Rather than the "we" being a majestic plural, Taylor and Claye have effectively joined forces in an individual sport to help steer each other through this battle of mind and body of breaking the world record. Taylor's personal best is 18.21; Claye's is 17.91. Taylor is the elder by 360 days, but at 27 still has time on his side.

It was a rivalry, and friendship, that started in Taylor's freshman year at college. Claye was at Oklahoma, Taylor at Florida and while Taylor originally thought "this guy's going to make life difficult," they are trying to bring the fun back to spur each other on. "I love the rivalry, the brotherhood," Taylor said, but it has not yet been enough to steer one or the other over that magical mark.

There is inspiration for them, though. Bob Beamon's famous long jump world record of 8.90 meters lasted 23 years before Mike Powell broke it at the world championships in Tokyo in 1991. He was pushed all the way that night by Carl Lewis, whose own leap of 8.87 meters is still the third longest ever in that event. Two Americans pushing each other farther and farther into the sand, chasing a decades-old landmark. It was then as it is now.

"I'd like to believe we could be the new Carl Lewis-Mike Powell," Taylor said. "I don't know what it'll take [to break the record]. If I knew the solution I would put it together."

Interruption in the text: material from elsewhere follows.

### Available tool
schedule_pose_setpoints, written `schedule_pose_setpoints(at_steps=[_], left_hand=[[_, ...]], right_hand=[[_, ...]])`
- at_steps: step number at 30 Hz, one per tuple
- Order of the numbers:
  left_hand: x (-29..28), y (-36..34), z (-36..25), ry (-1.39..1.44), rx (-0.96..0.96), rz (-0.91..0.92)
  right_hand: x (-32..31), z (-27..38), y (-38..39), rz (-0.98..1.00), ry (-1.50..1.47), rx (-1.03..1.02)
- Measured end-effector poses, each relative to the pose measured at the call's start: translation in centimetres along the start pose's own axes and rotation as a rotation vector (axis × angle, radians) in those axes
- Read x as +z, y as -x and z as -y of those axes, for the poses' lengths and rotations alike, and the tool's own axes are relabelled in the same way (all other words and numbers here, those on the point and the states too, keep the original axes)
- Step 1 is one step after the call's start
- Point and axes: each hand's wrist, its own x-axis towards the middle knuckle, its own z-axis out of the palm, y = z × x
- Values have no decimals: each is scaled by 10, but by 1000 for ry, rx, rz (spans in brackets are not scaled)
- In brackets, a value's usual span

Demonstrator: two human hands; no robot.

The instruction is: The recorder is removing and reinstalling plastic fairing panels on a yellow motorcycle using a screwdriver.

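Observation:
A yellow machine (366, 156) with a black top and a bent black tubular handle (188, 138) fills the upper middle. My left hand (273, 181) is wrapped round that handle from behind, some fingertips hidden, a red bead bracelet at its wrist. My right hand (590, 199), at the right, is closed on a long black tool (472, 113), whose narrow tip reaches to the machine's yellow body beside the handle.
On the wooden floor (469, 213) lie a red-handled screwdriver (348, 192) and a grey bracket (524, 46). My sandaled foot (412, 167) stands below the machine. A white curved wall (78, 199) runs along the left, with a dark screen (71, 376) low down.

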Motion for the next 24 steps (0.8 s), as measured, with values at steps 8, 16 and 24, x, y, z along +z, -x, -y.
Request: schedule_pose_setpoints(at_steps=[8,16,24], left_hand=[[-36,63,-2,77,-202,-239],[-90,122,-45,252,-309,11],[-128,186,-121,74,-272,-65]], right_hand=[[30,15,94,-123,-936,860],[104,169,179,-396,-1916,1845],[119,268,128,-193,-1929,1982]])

Claye, who jumped 17.63 to secure silver, constantly referred to "execution" as the missing ingredient needed for triple jump immortality.

"I think he [Edwards] sees it in us. Whenever we get together, it's the topic. You can feel him starting to let it [the record] go, he knows it's coming. Hopefully when we execute right, it'll come. I don't really want to chase the distance, I just want to chase executing it right."

Claye could have taken gold on the night but misjudged his fifth jump, taking off too far in front of the board yet still reaching 17.53. Another jump passed that didn't reach Edwards' magical mark but Claye feels that when -- not if -- they eventually reach it, it will break the dam.

"I feel that when it gets broken, it will continue to get broken," Claye said. "We just have to open new boundaries, just like the four-minute mile; when someone broke that mark, it started to flood. When the world record is broken, we will continue to break it."

Next week they head up to Tignes in France for a meet at the 12,000-foot elevation. They are trying anything and everything to jump more than 18.29 even if it comes with the caveat that it was at altitude -- just as Beamon's Mexico City leap in 1968 did.

"If there's an asterisk I'll take it, I just want to jump farther than him [Edwards]," Taylor said. "Asterisk, or whatever, I'll take it."

The number 18.29 and those two words "world record" continue to outweigh the satisfaction of any medal for Taylor and Claye.